=== Problem requirements ===
Report every line below that carries the word "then".

=== Provided data ===
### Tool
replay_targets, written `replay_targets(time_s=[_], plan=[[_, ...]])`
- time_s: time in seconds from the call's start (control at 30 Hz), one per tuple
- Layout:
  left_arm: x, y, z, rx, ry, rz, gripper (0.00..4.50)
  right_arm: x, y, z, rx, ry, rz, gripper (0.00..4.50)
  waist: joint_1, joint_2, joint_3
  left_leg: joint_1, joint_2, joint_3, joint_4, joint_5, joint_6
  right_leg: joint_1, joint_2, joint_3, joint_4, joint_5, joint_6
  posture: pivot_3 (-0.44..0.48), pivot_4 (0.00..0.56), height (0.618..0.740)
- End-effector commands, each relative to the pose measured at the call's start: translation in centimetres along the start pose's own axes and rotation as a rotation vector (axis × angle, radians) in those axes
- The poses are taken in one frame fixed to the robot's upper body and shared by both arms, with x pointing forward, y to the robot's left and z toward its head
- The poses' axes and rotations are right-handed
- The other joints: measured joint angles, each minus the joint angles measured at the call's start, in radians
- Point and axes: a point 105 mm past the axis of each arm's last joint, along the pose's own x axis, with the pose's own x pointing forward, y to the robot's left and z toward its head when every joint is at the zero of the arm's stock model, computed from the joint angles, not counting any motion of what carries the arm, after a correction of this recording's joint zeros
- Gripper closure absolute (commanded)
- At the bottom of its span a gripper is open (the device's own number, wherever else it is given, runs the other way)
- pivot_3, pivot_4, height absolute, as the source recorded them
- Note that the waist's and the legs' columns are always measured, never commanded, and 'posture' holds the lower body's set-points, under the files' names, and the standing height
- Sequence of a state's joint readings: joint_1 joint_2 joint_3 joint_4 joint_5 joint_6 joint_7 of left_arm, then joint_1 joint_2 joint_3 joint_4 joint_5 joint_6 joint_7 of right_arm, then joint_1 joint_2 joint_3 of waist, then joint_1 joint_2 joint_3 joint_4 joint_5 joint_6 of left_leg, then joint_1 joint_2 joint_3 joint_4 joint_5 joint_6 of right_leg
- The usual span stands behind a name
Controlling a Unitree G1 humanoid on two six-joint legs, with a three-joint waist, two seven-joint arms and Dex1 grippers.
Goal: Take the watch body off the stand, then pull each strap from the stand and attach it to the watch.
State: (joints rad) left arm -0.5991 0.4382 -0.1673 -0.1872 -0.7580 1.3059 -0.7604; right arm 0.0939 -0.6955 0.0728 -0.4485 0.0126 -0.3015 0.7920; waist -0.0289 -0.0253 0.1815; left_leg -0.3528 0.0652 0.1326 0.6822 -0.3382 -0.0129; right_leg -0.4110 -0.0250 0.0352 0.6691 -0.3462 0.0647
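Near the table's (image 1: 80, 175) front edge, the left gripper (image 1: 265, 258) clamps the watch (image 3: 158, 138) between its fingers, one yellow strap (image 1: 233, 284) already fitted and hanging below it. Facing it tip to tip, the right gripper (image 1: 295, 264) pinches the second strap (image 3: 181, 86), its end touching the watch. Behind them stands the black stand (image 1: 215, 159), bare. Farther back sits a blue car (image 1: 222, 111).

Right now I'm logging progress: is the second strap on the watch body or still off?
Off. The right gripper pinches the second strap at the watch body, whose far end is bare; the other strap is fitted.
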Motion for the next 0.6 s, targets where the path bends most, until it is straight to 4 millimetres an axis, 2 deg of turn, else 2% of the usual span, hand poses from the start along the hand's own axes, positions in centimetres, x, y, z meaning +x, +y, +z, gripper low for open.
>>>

=== The completed task ===
- Sequence of a state's joint readings: joint_1 joint_2 joint_3 joint_4 joint_5 joint_6 joint_7 of left_arm, then joint_1 joint_2 joint_3 joint_4 joint_5 joint_6 joint_7 of right_arm, then joint_1 joint_2 joint_3 of waist, then joint_1 joint_2 joint_3 joint_4 joint_5 joint_6 of left_leg, then joint_1 joint_2 joint_3 joint_4 joint_5 joint_6 of right_leg
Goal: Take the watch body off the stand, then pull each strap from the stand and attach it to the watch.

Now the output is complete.